▸ Your task:
For the material below, please count the lines containing "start". Reply with the count alone.

▸ Dataset excerpt:

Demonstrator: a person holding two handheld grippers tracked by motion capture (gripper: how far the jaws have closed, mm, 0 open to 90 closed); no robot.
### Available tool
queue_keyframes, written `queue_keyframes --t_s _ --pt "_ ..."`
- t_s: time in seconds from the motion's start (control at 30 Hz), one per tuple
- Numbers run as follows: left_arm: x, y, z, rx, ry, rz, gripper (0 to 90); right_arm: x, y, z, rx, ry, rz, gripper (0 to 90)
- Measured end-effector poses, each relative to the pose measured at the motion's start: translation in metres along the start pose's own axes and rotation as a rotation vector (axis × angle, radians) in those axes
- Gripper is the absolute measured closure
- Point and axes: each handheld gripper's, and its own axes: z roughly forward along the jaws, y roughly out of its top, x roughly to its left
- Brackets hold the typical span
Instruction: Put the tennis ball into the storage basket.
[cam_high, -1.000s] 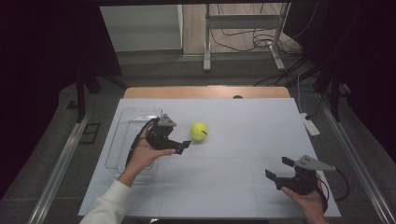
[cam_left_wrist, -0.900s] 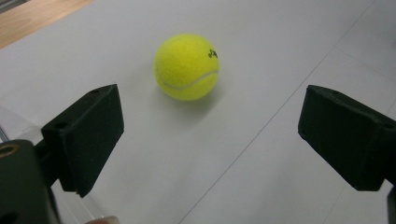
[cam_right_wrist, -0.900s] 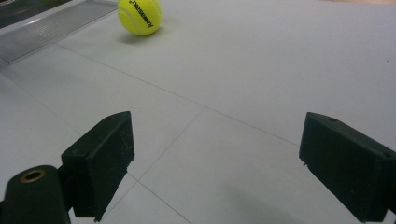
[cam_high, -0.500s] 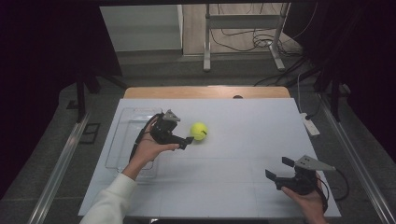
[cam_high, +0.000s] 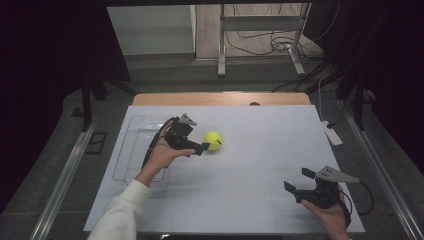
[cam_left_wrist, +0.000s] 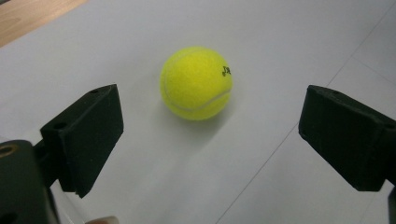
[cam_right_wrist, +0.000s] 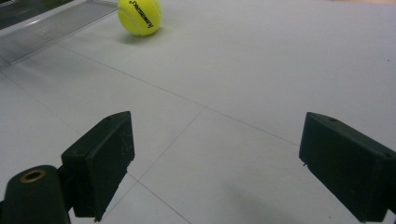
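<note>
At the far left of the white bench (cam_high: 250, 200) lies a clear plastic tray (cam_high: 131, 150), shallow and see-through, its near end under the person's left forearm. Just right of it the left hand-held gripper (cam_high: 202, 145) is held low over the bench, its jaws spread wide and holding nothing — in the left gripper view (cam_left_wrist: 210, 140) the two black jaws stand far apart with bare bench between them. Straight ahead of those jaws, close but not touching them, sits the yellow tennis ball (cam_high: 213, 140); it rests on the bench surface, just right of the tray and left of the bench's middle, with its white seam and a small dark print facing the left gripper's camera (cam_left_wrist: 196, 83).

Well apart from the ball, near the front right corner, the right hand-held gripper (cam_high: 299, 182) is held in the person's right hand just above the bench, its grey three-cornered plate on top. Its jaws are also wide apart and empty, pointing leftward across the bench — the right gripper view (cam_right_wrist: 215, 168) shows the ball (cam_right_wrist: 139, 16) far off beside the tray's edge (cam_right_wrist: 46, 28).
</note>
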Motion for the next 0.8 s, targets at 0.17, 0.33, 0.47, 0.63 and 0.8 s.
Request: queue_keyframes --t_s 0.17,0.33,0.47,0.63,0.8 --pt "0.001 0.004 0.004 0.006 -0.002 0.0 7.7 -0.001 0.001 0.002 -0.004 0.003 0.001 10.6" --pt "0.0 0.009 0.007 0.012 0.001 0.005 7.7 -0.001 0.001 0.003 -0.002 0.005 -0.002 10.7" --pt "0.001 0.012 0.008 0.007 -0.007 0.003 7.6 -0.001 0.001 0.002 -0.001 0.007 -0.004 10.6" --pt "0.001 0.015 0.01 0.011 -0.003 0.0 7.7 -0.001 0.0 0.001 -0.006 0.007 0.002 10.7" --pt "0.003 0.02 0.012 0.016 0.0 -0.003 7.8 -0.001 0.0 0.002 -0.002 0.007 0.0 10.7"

▸ Finished task:
2